• **DIRECTIONS FOR THIS TASK**
What you return must match the listing below exactly.

• **AVAILABLE DATA**
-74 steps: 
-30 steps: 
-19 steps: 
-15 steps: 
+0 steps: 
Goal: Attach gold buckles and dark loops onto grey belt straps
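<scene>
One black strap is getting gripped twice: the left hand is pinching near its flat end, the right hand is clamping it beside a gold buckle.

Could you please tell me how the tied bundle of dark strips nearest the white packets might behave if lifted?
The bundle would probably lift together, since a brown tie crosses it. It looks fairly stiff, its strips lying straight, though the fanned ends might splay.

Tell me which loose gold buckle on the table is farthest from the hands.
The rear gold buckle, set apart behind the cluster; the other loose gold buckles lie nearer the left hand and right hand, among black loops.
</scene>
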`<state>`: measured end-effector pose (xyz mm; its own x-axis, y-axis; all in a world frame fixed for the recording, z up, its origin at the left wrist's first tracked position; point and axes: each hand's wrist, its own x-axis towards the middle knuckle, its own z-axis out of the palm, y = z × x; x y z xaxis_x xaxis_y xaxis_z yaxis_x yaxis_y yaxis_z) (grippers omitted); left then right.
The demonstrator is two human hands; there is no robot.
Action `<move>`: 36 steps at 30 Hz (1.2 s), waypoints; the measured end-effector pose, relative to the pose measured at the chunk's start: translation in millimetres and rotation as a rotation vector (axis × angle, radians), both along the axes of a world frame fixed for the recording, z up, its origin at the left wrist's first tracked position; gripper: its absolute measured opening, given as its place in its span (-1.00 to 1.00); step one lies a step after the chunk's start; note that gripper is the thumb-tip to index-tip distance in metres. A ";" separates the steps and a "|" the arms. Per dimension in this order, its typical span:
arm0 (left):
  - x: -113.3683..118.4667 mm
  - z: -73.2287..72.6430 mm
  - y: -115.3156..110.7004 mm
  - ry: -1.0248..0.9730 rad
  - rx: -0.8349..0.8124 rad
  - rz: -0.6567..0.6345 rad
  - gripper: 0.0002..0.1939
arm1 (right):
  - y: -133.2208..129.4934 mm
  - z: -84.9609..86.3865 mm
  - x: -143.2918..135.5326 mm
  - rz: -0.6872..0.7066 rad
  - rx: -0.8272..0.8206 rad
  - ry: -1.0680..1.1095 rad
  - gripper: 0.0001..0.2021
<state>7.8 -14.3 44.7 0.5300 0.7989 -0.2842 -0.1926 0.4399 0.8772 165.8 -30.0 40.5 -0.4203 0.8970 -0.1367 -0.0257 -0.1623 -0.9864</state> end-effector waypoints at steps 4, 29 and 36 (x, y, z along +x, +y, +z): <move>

• **REPLY**
-74 steps: 
-30 steps: 
-19 steps: 
-15 steps: 
+0 steps: 
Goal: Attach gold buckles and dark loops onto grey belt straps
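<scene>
One black strap is getting gripped twice: the left hand is pinching near its flat end, the right hand is clamping it beside a gold buckle.

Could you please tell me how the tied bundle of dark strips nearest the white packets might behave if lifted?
The bundle would probably lift together, since a brown tie crosses it. It looks fairly stiff, its strips lying straight, though the fanned ends might splay.

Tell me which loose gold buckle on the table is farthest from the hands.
The rear gold buckle, set apart behind the cluster; the other loose gold buckles lie nearer the left hand and right hand, among black loops.
</scene>
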`<state>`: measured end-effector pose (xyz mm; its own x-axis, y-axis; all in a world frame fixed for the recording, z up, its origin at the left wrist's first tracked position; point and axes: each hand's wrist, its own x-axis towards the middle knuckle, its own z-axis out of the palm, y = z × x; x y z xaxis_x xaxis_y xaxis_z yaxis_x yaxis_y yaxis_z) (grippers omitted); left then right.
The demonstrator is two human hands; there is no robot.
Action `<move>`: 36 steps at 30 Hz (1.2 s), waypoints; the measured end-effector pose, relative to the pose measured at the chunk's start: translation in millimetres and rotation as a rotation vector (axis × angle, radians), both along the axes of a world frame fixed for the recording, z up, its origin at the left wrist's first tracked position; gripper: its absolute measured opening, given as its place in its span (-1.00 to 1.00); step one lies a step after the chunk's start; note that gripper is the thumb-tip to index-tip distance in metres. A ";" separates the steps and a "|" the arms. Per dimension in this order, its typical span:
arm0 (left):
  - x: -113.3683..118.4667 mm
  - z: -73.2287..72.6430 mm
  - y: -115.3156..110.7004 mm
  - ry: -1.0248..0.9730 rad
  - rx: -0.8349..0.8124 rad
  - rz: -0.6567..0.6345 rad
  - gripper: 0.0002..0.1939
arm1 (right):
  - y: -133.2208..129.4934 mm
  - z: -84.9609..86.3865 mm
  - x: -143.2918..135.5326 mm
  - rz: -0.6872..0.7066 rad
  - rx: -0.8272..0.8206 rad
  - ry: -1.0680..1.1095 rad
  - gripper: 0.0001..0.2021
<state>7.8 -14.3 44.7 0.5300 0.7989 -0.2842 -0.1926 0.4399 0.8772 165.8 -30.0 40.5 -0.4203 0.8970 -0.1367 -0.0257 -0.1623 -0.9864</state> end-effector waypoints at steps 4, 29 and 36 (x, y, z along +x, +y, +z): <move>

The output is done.